Türkiye Yüzyılı Maarif Modeli

Millî Eğitim Bakanlığı, ilkokul, ortaokul ve lise öğrencilerine okutulacak zorunlu derslere ait yeni müfredatı, "Türkiye Yüzyılı Maarif Modeli" ismiyle askıya çıkardı.

Buna göre; matematik dersi konularında integral kaldırıldı, limit ve türev daha kapsamlı ele alındı. 110 sayfalık ortak metninde Ulu Önder Atatürk'ün adı dahi anılmadı. 15 Temmuz darbe girişimi ise 'Cihat' olarak nitelendi.

Millî Eğitim Bakanlığı tarafından açıklanan 'Türkiye Yüzyıl Maarif Modeli', daha şimdiden birçok eğitimci tarafından eleştiri yağmuruna tutuldu.

Bu eleştiriler, müfredatın bilimsel yaklaşım eksikliği, değerler eğitimine aşırı odaklanma, güncel becerilerin ve uygulamalı eğitimin yetersiz işlenmesi ile değişen toplumsal dinamiklere uyum eksikliği gibi konuları içeriyor. Eğitimciler, müfredatın çağdaş eğitim ihtiyaçlarına ve küresel standartlara uyum sağlayamadığını savunuyor.

Buna ek olarak, bu müfredatın öğrencileri siyasal İslam'ın kavramları ve yaklaşımlarıyla eğitmeye çalıştığı ve iktidarın kendi ideolojisine uygun bir nesil yetiştirmeyi hedeflediği iddia ediliyor.

Eğitimciler, öğrencilerin küresel dünyaya hazırlanmaları ve güncel konularda bilgi sahibi olmaları için, eğitimin daha kapsamlı ve bilimsel temelli olması gerektiğini savunuyorlar.

Ayrıca müfredatın, çağdaş eğitim standartlarına uyum sağlaması, öğrencilerin bilgi düzeyini artırması ve toplumsal gelişmelere uyumlu olmasının da büyük önem taşıdığını belirtiyorlar.

Eğitim Sen yeni müfredatı 'Düşünmeyen, sorgulamayan, eleştirmeyen, itiraz etmeyen ve yorumlamayan robot ve ruhsuz nesiller yetiştirmek amacıyla hazırlanmıştır.

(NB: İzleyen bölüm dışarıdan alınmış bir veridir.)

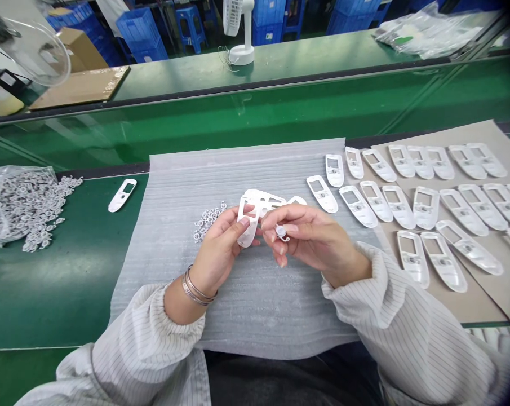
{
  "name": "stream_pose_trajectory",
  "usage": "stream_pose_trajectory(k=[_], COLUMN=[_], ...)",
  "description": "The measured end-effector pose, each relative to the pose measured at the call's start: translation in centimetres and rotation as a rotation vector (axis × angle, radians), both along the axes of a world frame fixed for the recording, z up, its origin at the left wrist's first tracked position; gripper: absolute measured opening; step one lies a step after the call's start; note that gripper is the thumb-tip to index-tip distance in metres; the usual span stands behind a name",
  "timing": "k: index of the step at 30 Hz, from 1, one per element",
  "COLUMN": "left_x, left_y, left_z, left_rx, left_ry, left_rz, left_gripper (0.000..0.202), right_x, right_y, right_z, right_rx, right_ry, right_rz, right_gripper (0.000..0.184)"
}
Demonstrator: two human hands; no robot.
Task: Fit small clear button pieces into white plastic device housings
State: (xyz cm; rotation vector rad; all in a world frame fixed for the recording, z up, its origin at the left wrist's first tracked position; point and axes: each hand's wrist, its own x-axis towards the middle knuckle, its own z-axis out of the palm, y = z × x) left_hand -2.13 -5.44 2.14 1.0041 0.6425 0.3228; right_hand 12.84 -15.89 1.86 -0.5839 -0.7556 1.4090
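My left hand (216,248) grips a white plastic remote-style housing (247,228) upright by its lower end, with its window opening facing me. My right hand (309,235) pinches a small translucent ring part (281,231) between thumb and fingertips, close to that housing. Just behind the hands lie more white housings (263,199), partly hidden by my fingers. A small heap of loose rings (208,221) sits left of my left hand on a grey ribbed foam sheet (255,321). Both sleeves are white with thin stripes, and bracelets circle my left wrist.
Rows of white housings (424,208) lie on brown paper (483,299) to the right. On the green bench (39,299) at left are a clear bag of rings (22,208) and a single housing (122,195). A raised green shelf (255,73) and a white fan (240,28) stand beyond.
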Motion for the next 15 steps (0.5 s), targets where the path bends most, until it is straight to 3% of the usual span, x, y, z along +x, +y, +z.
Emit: stream_pose_trajectory(k=[4,11,15], left_x=[-0.03,0.01,0.16], left_y=[0.07,0.08,0.09], left_z=[-0.08,-0.24,-0.28], left_rx=[-0.008,-0.012,-0.073], left_ry=[0.008,-0.002,-0.077], left_rz=[-0.006,0.007,0.021], left_gripper=[0.039,0.040,0.034], right_x=[-0.07,-0.19,-0.30], right_y=[0.28,0.31,0.27], right_z=[-0.25,0.07,0.21], right_rx=[0.042,-0.020,-0.035], right_ry=[0.046,0.031,-0.164], right_rz=[0.038,0.035,-0.135], right_gripper=[0.018,0.017,0.015])
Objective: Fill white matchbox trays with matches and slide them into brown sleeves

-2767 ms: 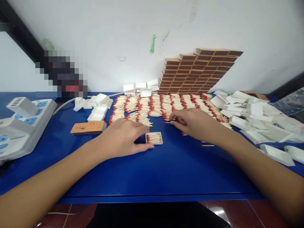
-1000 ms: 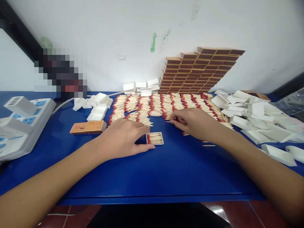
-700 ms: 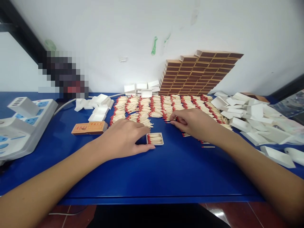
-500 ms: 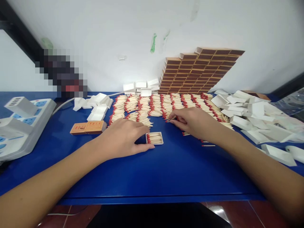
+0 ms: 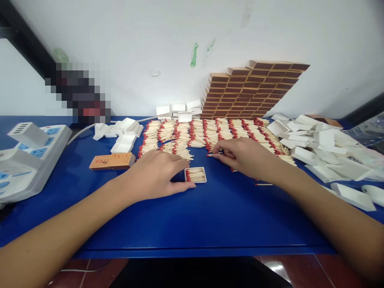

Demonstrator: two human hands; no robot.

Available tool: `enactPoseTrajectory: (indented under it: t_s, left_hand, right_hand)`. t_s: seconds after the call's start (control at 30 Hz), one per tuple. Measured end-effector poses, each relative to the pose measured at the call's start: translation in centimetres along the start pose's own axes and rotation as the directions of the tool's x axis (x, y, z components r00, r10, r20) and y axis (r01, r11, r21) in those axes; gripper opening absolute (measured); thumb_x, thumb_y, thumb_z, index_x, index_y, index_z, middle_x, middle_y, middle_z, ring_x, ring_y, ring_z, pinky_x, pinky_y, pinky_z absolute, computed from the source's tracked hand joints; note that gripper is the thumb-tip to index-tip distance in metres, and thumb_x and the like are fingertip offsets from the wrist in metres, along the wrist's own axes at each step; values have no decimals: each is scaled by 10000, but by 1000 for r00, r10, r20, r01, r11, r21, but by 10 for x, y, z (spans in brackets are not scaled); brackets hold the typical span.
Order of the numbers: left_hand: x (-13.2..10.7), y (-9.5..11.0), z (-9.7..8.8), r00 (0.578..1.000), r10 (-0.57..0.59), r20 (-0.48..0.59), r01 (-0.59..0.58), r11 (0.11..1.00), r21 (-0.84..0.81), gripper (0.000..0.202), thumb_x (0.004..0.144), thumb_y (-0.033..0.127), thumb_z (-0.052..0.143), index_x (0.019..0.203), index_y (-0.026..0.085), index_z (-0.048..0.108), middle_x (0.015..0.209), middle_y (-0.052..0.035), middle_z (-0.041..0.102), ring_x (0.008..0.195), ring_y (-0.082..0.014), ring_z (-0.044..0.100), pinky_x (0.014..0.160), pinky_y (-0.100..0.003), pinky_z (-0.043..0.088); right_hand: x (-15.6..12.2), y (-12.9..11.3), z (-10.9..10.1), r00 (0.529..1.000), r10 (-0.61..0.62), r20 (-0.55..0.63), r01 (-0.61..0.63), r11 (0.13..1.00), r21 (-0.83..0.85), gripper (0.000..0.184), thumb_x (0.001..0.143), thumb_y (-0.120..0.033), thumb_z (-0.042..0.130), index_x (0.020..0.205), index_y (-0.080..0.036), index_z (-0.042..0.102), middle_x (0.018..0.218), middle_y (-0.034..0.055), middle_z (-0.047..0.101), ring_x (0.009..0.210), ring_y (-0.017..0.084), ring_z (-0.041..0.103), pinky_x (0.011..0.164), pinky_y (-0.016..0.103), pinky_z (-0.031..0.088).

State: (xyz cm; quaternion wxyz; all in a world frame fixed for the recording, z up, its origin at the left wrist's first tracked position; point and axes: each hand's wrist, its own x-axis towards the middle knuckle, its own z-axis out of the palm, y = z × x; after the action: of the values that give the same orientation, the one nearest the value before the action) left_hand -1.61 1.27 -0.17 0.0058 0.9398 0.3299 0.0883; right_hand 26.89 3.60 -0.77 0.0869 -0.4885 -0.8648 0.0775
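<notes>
My left hand [image 5: 156, 176] rests on the blue table [image 5: 192, 224], thumb and fingers closed on the left side of a small white matchbox tray [image 5: 195, 175] partly filled with red-tipped matches. My right hand [image 5: 244, 157] lies just right of it, fingers pinched on a few matches at the front edge of the long row of matches [image 5: 207, 134] spread across the table. A loose match [image 5: 264, 184] lies by my right wrist.
Brown matchbox sleeves [image 5: 255, 90] are stacked against the wall. Empty white trays are piled at the right [image 5: 318, 144] and back left [image 5: 123, 134]. Two orange matchboxes [image 5: 112, 161] lie left of my hand. A white power strip [image 5: 27, 156] sits far left.
My right hand's fingers have shifted slightly left along the edge of the match row, gathering matches. The left hand and the tray have stayed in place.
</notes>
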Motion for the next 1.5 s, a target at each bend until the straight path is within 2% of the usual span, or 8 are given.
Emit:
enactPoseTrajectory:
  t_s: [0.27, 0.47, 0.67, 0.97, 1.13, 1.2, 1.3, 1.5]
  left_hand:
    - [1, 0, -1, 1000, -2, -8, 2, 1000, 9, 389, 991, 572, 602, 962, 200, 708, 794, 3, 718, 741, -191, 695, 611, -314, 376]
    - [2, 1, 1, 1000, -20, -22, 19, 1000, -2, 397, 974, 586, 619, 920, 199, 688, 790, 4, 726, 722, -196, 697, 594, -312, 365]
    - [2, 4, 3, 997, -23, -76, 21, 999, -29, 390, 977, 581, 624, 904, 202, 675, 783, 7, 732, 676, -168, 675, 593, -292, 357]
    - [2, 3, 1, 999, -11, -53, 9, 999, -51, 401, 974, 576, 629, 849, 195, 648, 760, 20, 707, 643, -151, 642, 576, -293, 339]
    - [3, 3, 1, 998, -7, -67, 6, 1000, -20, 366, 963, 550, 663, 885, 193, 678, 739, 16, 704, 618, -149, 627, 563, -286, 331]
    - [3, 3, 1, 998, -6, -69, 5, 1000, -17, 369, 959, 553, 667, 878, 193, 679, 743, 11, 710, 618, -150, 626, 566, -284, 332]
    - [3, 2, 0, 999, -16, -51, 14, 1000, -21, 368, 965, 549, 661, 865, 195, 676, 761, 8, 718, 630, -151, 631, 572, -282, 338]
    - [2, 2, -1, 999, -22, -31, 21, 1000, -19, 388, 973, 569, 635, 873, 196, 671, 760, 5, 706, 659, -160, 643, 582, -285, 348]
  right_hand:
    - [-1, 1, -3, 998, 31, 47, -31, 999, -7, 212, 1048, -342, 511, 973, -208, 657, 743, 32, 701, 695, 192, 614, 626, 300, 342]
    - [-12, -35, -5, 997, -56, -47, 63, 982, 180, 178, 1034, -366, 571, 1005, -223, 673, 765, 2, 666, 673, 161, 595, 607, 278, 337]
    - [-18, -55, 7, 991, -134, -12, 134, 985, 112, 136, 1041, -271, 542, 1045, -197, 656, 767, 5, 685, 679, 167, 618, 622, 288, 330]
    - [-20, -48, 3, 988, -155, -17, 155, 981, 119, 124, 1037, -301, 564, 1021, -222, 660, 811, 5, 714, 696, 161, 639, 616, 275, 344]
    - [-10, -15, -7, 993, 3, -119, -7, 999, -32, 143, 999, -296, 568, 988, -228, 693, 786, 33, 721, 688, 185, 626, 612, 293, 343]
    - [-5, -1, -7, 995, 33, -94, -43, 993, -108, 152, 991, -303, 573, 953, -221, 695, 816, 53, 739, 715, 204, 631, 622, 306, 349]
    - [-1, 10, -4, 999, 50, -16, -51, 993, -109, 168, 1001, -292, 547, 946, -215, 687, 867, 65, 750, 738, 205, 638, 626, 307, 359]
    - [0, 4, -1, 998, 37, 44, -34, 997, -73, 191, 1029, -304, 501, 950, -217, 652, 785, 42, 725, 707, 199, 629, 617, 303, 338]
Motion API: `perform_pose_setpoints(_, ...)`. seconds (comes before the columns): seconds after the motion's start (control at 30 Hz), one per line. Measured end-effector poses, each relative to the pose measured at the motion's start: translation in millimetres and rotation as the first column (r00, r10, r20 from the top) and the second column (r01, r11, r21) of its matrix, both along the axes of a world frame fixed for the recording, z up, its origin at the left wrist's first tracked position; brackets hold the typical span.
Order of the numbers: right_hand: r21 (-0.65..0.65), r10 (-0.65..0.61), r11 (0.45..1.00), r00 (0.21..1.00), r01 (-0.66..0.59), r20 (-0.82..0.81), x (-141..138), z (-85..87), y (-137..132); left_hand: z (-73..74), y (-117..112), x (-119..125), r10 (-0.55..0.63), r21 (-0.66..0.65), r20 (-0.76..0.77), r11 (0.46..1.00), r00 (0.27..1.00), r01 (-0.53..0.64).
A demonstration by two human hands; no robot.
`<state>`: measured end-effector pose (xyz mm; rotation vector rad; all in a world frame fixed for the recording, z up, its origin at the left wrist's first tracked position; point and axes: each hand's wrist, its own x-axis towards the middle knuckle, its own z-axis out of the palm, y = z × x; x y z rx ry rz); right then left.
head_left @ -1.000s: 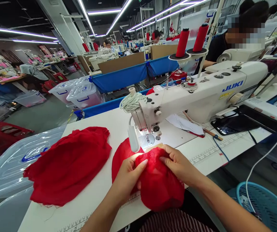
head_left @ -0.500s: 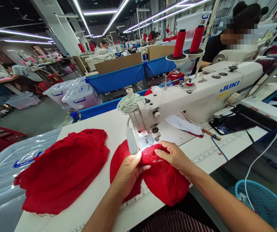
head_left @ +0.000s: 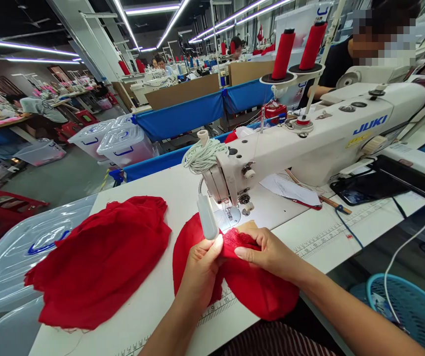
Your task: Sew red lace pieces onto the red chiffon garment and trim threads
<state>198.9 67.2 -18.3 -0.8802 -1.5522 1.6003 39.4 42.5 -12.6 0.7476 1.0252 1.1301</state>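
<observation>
A red fabric piece (head_left: 268, 291) with a lacy upper part hangs in two rounded lobes over the table's front edge. My left hand (head_left: 202, 267) pinches it between thumb and fingers, just below the small white lamp (head_left: 208, 217). On the lace, my right hand (head_left: 272, 253) grips with the thumb on top and the fingers curled behind. Both hands are in front of the presser foot (head_left: 230, 212) of the white sewing machine (head_left: 294, 141), with the cloth apart from the needle. Beside my right fingertips shows a small tan patch (head_left: 248, 225).
A pile of red cloth (head_left: 101, 262) lies at the left of the table, near a clear plastic bin lid (head_left: 8, 267). Right of the machine arm are a paper pattern (head_left: 290, 190) and a phone (head_left: 368, 188). A blue basket (head_left: 401, 282) stands at lower right. A co-worker (head_left: 336, 64) sits behind.
The view has shifted slightly, so the machine appears farther right. My hands still hold the red piece; the lace is more bunched under my right fingers, and the tan patch has come into sight.
</observation>
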Motion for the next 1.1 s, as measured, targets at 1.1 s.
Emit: perform_pose_setpoints(1.1, 0.035, -0.218, 0.976, 0.958, 0.216, 0.186, -6.6, -3.6, 7.1, -7.7, -0.5, -2.3, -0.178, -0.114, -0.007, 0.978, 0.984, 0.176)
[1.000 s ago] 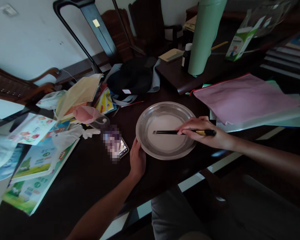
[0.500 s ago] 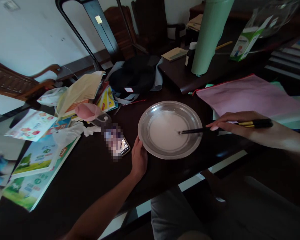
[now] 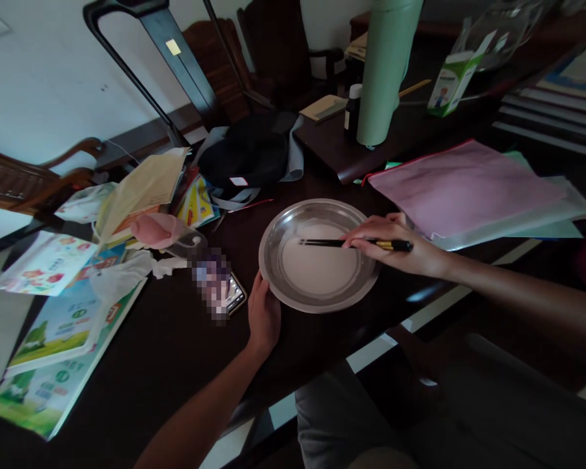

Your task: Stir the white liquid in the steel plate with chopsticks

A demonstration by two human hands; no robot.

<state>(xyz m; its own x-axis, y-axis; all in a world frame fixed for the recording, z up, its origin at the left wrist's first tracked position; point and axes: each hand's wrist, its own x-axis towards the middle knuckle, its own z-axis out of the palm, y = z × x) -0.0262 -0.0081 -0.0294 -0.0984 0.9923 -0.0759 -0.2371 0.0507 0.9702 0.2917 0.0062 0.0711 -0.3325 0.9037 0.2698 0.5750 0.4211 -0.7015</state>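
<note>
A round, shallow metal bowl (image 3: 273,286) sits on the dark table with a flat layer of something whitish (image 3: 317,267) in it; whether that is liquid or powder I cannot tell. My left hand (image 3: 264,312) grips the bowl's lower left rim, its thumb and some fingers partly hidden. Over the right side of the bowl is my right hand (image 3: 395,244), closed around a pair of black chopsticks (image 3: 322,243) with gold bands. Their tips point left, at the whitish layer, and lie close together. A phone (image 3: 237,296) with a lit screen lies left of my left hand.
Left are booklets (image 3: 53,378), a pink item in clear plastic (image 3: 151,229) and paper envelopes (image 3: 146,182). Behind the bowl lies a black bag (image 3: 247,153). A tall green flask (image 3: 387,78), a small dark bottle (image 3: 353,107) and a green-white box (image 3: 452,85) stand behind; a pink pouch (image 3: 463,189) lies right.
My right hand has moved left over the bowl, and the chopstick tips have shifted from the right part of the whitish layer to its upper left. My left hand stays at the rim.
</note>
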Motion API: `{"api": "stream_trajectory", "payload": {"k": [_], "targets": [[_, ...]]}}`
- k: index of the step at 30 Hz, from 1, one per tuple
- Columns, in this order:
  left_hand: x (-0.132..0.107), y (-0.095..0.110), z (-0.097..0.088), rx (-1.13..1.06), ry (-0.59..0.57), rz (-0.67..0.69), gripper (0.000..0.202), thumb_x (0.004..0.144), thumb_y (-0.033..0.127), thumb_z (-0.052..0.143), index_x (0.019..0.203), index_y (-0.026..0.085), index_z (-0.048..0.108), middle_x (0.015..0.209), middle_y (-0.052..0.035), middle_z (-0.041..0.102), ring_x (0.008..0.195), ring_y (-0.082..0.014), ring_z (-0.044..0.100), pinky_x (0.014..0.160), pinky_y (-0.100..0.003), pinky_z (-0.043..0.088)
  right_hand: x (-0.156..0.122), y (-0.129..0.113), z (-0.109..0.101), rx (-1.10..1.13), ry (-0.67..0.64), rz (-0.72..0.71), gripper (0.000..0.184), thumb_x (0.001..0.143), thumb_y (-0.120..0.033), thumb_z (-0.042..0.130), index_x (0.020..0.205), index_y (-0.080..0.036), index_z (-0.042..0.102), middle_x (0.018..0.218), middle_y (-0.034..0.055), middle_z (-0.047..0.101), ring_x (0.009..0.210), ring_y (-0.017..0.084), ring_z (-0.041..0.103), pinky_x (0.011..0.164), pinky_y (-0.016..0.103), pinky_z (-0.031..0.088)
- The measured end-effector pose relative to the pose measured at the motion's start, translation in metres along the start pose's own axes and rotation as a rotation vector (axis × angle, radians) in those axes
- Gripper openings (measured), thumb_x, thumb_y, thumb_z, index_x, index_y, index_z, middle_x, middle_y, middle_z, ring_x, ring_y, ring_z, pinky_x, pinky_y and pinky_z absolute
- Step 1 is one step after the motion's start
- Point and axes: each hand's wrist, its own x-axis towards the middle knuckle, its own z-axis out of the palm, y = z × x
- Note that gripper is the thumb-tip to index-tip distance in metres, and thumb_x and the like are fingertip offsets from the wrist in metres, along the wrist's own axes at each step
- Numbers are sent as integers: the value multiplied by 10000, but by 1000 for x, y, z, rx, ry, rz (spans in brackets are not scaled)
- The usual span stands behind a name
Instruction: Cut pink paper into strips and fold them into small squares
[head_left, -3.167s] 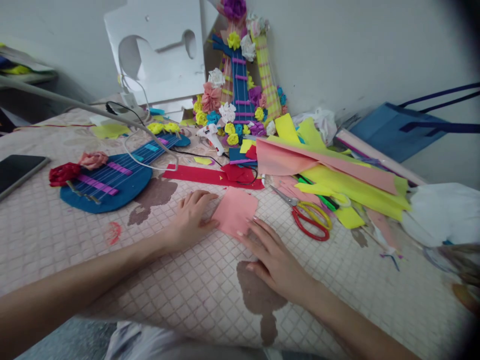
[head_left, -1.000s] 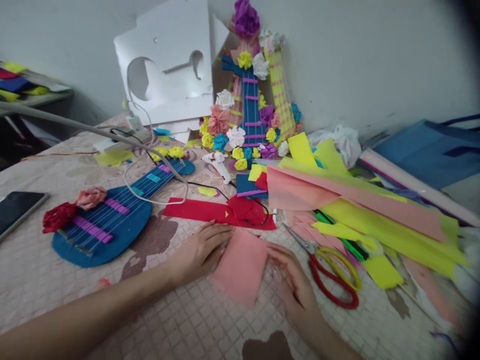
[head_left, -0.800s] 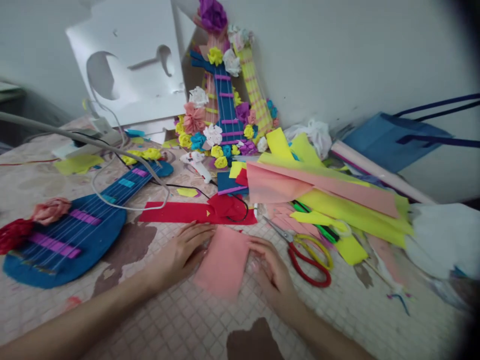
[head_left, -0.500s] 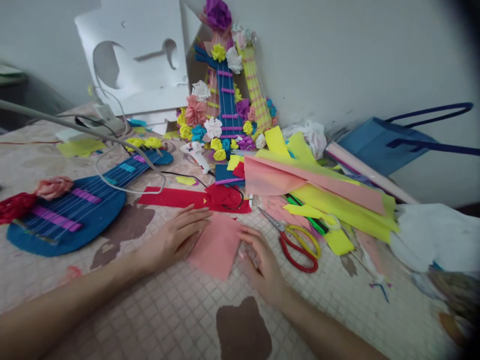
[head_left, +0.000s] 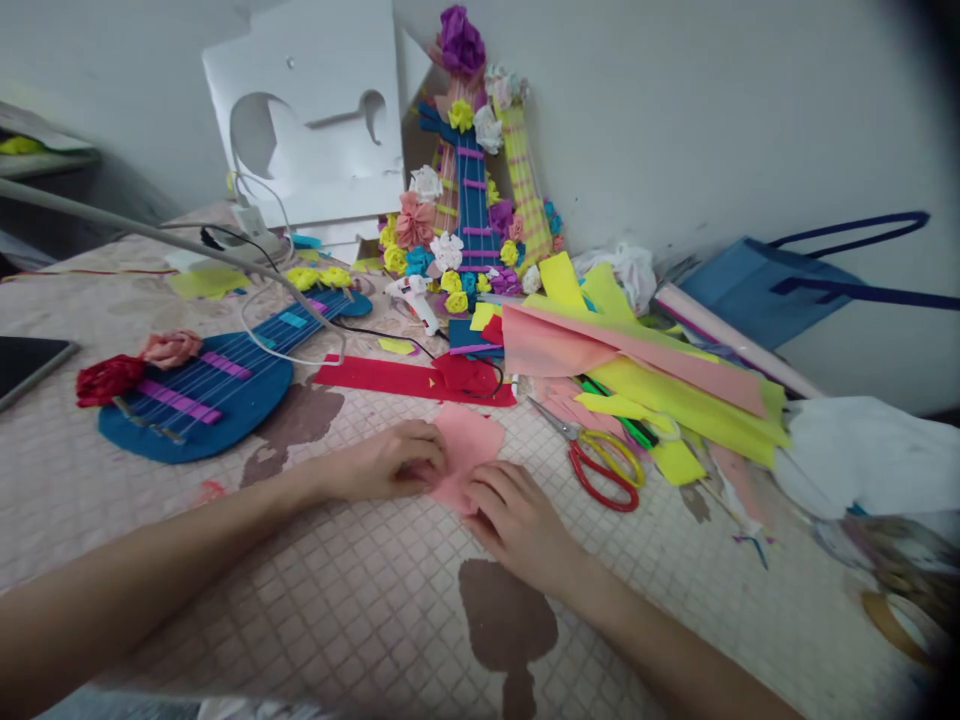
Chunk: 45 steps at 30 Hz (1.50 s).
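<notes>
A small pink paper sheet (head_left: 469, 445) lies on the patterned tablecloth (head_left: 360, 620) in front of me. My left hand (head_left: 394, 465) curls its fingers on the sheet's left edge and pinches it. My right hand (head_left: 517, 520) grips the sheet's near edge from the right, fingers bent. The two hands almost touch over the paper, and its near part is hidden under them.
Red-and-yellow scissors (head_left: 604, 465) lie just right of my hands. A red strip (head_left: 390, 377) and a glue gun (head_left: 416, 295) sit behind, a blue paper guitar (head_left: 202, 390) at left, pink and yellow sheets (head_left: 675, 370) at right. A phone (head_left: 26, 360) lies at far left.
The pink sheet lay flat with my hands at its sides. Now both hands have closed on its near edges and drawn together, and the sheet looks smaller and bunched.
</notes>
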Motion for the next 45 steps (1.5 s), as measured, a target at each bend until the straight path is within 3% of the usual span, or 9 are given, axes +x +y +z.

Öğretim programlarında bilimsel eğitimle ilgili olan pek çok nokta özenle ayıklamaya tabi tutulurken, iktidarın inşa etmekte olduğu yeni rejimi ve onun 2023 vizyonunu merkez alıp, açık ve gizli amaç ve değerleri programlara ustaca yerleştirerek kendilerince 'dini' ve 'milli' bir müfredat oluşturulmak istendiği açıktır' diyerek değerlendirdi.

Eğitim-İş Genel Başkanı Kadem Özbay, öğretim programlarında kullanılan dil ile siyasi iktidarın amacını, nasıl bir nesil yetiştirmek istediğini, bilimsel eğitim ve akademik başarının önemsizleştirildiğini ve iktidarın kendi ideolojilerine uygun bir nesil yetiştirmeyi hedeflediğini iddia etti.

CHP Millî Eğitim Bakanlığı'ndan Sorumlu Genel Başkan Yardımcısı Suat Özçağdaş ise, 'Müfredat bu haliyle, Türkiye'nin geleceğine hizmet eden bir eğitim programı değil, dindar ve kindar nesiller yetiştirme hedefinden bir gün bile vazgeçmeyen iktidar partisinin çağdışı eğitim manifestosudur' diyerek bu konudaki eleştirisini belirtti.

Eğitim, toplumun ilerlemesi ve bireylerin sağlıklı kararlar vermesi için hayati önem taşır. Bu konu, geçmişten günümüze kadar birçok düşünür ve toplum tarafından ele alınmıştır.

Socrates, MÖ 5. yüzyılda Atina'da yaşamış ve Batı felsefesinin temellerini atmış ünlü bir filozoftur. Eğitim, demokrasi, etik, adalet, bilgi ve insan doğası gibi kavramlar üzerine düşünmüş, sorgulamış çağdaş düşünceye ışık tutmuş önemli bir düşünürdür.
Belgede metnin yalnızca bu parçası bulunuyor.